Rename Columbus Circle as Sinatra Circle
When I moved to New York City in 1975 Columbus Circle was a pedestrian nightmare. The 2005 redesign has made the southwestern corner of Central Park more pedestrian-friendly but one of Columbus Circle’s chief flaws stubbornly remains — its name. For the indigenous peoples of the Americas, Christopher Columbus has become a symbol of colonial oppression and theft. Now there is a movement to change the name of Columbus Circle.
The idea is compelling. The recent sea change in attitudes on systemic racism makes this the ideal time for it, now that Confederate monuments that stood obscenely for generations are falling. Changing the name of Columbus Circle would be in tune with times that are finally a-changing. But renaming this New York landmark has one serious drawback. In delivering justice to people of one ethnicity, it would needlessly insult another — namely Italian Americans.
It’s easy to forget that Italian Americans have also been victims of racism. When they began immigrating in large numbers in the late 19th and early 20th centuries, the U.S. was happy to use them as factory labor. Italian artisans provided much of the ornamentation that graces New York buildings of that period. But they were also herded into small enclaves and slammed with ethnic slurs. In other parts of the country they were even lynched.
The descendants of those Italian immigrants therefore might not be entirely happy to see the name of Christopher Columbus erased from the New York landscape. To them the now-controversial Italian explorer who paved the way for Spain’s brutal and greedy conquistadors and England’s slaveholding plantation owners is not a symbol of genocide. He is instead the icon of their full acceptance into American society. They are entitled to their feelings about this — and as politicians probably have not failed to note, people with feelings vote.
And so I propose that the name of Columbus Circle be changed to Sinatra Circle. This would continue to honor the contributions of Italian Americans. In addition, let’s rename nearby Columbus Avenue — the continuation of Ninth Avenue on the Upper West Side — as Lenape Avenue, in remembrance of the Native American tribe who originally lived on the island of Manhattan.
Frank Sinatra is the perfect choice for the circle renaming both artistically and politically. He was a genius-level master of musical phrasing who drew from both the black jazz and white pop traditions of his day. Covering all bases politically, he was an FDR Democrat who made the transition to Nixon Republican later in life — but without ever giving up his outspoken opposition to racism and anti-Semitism.

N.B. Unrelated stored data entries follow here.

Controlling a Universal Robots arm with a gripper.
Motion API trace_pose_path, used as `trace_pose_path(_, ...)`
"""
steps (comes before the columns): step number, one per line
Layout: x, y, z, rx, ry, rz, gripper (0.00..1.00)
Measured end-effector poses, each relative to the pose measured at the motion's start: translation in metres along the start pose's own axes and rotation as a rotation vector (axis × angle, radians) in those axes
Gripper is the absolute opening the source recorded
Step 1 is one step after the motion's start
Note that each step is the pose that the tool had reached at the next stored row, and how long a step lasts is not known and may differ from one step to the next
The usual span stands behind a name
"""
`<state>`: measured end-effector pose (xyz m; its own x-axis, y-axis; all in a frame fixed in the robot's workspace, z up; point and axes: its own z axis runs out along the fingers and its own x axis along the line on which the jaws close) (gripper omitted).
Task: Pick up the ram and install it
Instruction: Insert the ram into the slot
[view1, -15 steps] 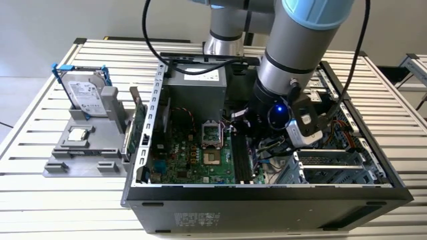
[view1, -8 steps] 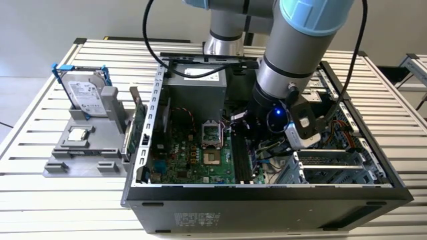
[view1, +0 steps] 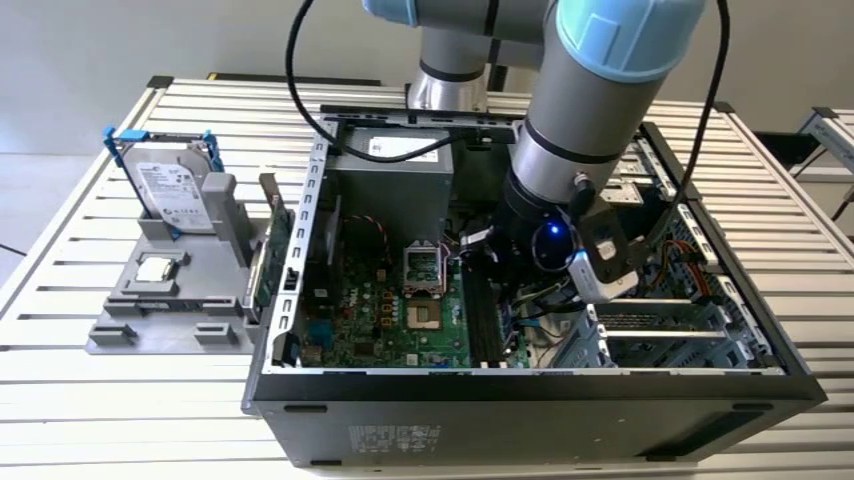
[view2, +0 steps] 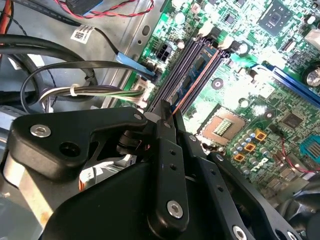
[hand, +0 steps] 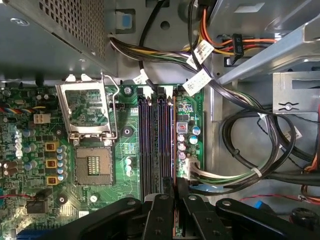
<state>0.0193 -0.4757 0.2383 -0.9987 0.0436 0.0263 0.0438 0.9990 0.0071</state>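
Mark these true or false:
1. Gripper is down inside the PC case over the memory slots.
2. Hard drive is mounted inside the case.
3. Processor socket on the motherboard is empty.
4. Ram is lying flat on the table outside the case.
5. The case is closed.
1. True. The gripper is inside the PC case, at the end of the memory slots.
2. False. The hard drive stands upright on the grey fixture, on the exterior view's left of the case.
3. True. The processor socket is bare; the processor chip sits on the fixture.
4. False. The ram stands on edge along a memory slot, one end at the gripper.
5. False. It is open; the motherboard shows.
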Motion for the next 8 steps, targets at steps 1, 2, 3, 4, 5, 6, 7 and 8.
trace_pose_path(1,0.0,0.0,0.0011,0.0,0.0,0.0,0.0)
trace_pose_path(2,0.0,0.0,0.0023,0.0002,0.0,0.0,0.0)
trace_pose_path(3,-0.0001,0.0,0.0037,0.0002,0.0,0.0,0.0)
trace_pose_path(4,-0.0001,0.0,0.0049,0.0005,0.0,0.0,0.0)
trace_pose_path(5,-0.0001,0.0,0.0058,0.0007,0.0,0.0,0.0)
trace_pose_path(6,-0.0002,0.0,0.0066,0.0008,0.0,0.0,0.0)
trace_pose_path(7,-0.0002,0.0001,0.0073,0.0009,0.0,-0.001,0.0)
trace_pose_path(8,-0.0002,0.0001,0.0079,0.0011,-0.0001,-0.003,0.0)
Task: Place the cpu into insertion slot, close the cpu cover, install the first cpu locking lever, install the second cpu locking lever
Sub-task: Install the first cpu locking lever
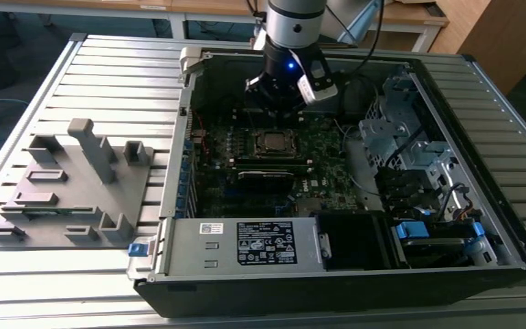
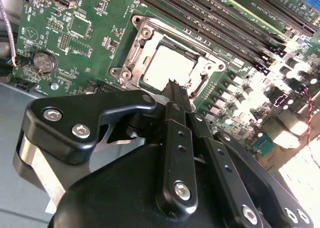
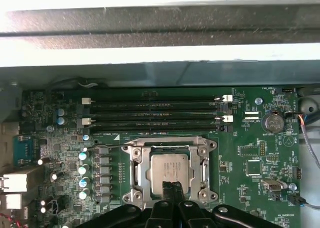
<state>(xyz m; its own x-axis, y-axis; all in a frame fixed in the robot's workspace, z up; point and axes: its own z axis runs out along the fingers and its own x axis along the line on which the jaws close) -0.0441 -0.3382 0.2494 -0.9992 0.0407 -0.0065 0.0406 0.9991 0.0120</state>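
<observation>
Right, starting at the exterior view's left: a grey parts fixture (image 1: 71,185) sits on the slatted table (image 1: 25,103), well apart from the open computer case (image 1: 186,89). Inside the case is the green motherboard (image 1: 327,178), with the insertion slot (image 1: 255,140) near its middle. My gripper (image 1: 277,103) hangs just above the board, on the side of the slot away from the power supply box (image 1: 244,243). The drive cage (image 1: 400,137) is at the exterior view's right, well clear of the work.

In both wrist views the cpu (image 3: 170,174) is seated in the slot, grey face up. The cpu cover (image 3: 136,173) looks to be down flat around it, its cut-out framing the chip. So I judge placement and cover done.

The gripper's jaws are pressed together with nothing between them. The tips sit just over the near edge of the cover, so the socket lies directly ahead of and below them.

In the second wrist view a bent wire lever (image 2: 200,85) runs along one side of the socket. I can't tell if it's latched.

The long black memory slots (image 3: 155,112) run parallel to the socket's far edge, beyond it from the gripper. A capacitor row (image 3: 82,173) flanks one side and a coin cell (image 3: 273,122) sits off the other. Nothing stands between the tips and the socket.
</observation>
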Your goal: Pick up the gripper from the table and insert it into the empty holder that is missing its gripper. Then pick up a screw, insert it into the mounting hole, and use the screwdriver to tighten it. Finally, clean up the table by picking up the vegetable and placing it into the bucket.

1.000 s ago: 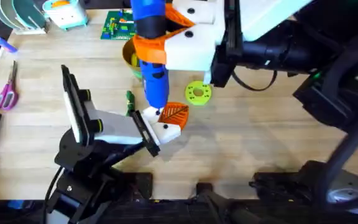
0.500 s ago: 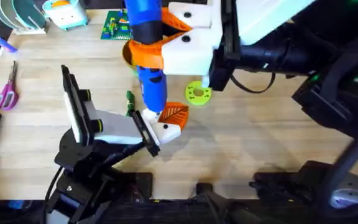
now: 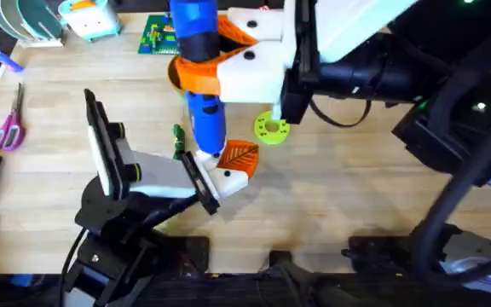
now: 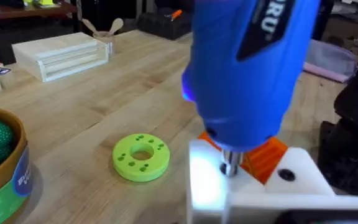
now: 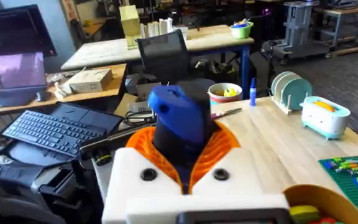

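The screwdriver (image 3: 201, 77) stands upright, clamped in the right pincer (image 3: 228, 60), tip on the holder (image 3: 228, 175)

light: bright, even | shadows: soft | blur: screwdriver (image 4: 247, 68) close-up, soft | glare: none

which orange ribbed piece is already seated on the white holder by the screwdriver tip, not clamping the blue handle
The low one: the gripper on the holder, beside the screwdriver tip. The other orange pads belong to the right gripper, squeezing the handle higher up.
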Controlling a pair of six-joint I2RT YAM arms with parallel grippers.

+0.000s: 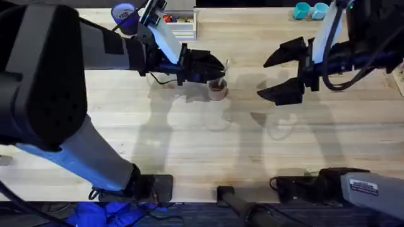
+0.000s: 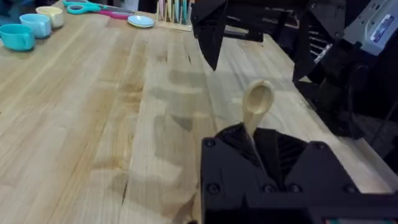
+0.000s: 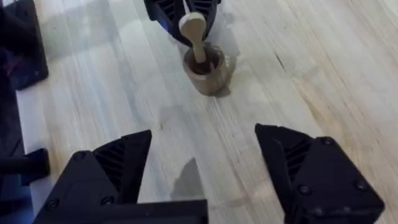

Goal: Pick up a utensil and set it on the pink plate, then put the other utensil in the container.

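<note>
My left gripper [image 1: 218, 68] reaches across the middle and is shut on the handle of the pale wooden spoon [image 2: 258, 102]. The spoon [image 3: 194, 28] stands bowl-up with its lower end inside the tan-brown container [image 3: 208, 70], which sits on the table [image 1: 218, 90] just below that gripper. To the right of the container hangs my right gripper [image 1: 284, 74], its fingers [image 3: 112, 171] spread wide open with nothing between them. The pink plate and the first utensil are hidden from view.
A dark blue cylinder [image 1: 124, 14] and a white bin [image 1: 180, 22] stand at the back left. Teal cups [image 1: 310, 10] sit at the back right. A light blue plate [image 2: 141, 20] and scissors [image 2: 87, 8] lie near the far edge.
</note>
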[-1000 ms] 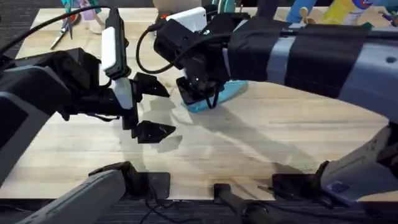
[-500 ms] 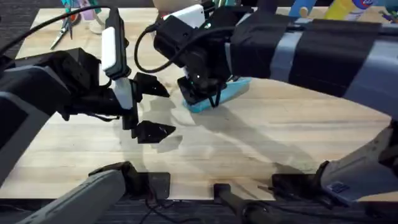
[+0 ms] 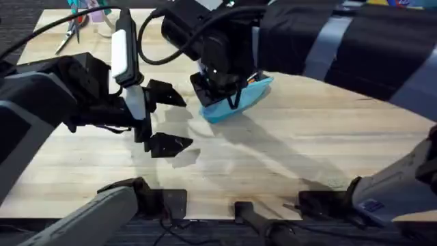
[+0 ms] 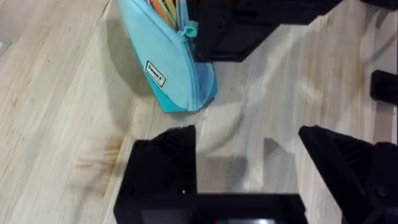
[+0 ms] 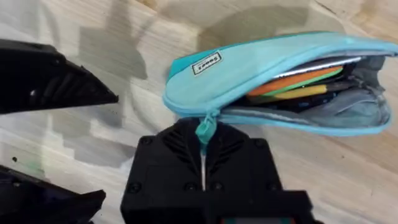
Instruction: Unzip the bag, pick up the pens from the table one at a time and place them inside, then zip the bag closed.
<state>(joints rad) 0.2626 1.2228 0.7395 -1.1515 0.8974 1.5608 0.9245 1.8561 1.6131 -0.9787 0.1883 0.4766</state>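
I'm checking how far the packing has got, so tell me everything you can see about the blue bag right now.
The bag is a light blue, soft fabric pouch, long and slim, with a small white label on its side. It lies on the wooden table, its zipper mostly open so the grey lining shows. Inside are slim items in orange, green, yellow and silver. The teal zipper pull sits at the closed end, right at the fingers of the right gripper, which seem shut on it. The left gripper sits open nearby, not touching the bag.

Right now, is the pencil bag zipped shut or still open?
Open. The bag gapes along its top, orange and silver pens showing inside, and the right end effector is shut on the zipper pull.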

Sinatra may have not had much to say about Native Americans but he had a lot to say about discrimination against African Americans. He actively boycotted segregated nightclubs and hotels — notably in Las Vegas, where no entertainer’s voice was more powerful. He would not set foot in New York’s Stork Club until it admitted Lena Horne.
Sinatra performed with and befriended a who’s who of African American musicians including Count Basie, Nat King Cole, Duke Ellington, Ella Fitzgerald, Billie Holiday (who he named as “my greatest single musical influence”), and of course his Rat Pack pal Sammy Davis Jr. He played a Carnegie Hall benefit for Martin Luther King Jr. two years before the famous “I have a dream” speech in the March on Washington.
“A friend to me has no race, no class, and belongs to no minority,” Sinatra said in a 1958 essay for Ebony magazine. On another occasion he said: “We’ve got a hell of a long way to go in this racial situation. As long as most white men think of a Negro first and a man second, we’re in trouble. I don’t know why we can’t grow up.”
Replacing the statue of Christopher Columbus with Frank Sinatra in a renamed Sinatra Circle would not erase all the crimes committed against the indigenous peoples of the Americas — including continuing injustices such as the vote suppression of Native American citizens who live on reservations without conventional postal addresses. But it would at least make a start at salving old wounds without opening new ones.
That leaves one other nagging problem. What should we do about Columbus Day? One option would be to replace it with an Indigenous People’s Day. Several U.S. states and cities have done exactly that. (New York City, with its annual Columbus Day Parade, is a notable exception.)
But that still would leave the insult to Italian Americans. A better solution might be to create a new federal holiday named for a historically prominent Native American — Sitting Bull Day, perhaps — on a different date and allow Columbus Day to slowly fade over time, as it already is doing.
A possible model for a continued celebration of Italian American achievements would be the annual Gay Pride celebrations, which occur mostly but not entirely in June. The lack of a federal holiday does not prevent New York and other cities from honoring their gay, Irish American, Puerto Rican, and other citizens with parades that lift everyone’s spirits. There is no reason why Italian Americans should be left out in the cold.
There may be no perfect solution. If every ethnic group had its own holiday, we’d never get any work done. But not every ethnic group in the United States has had to live with the bone-deep historical wounds suffered by Native Americans and African Americans. And unlike Italian Americans, they are the victims of continued daily discrimination. Let’s bandage the wounds that are still bleeding.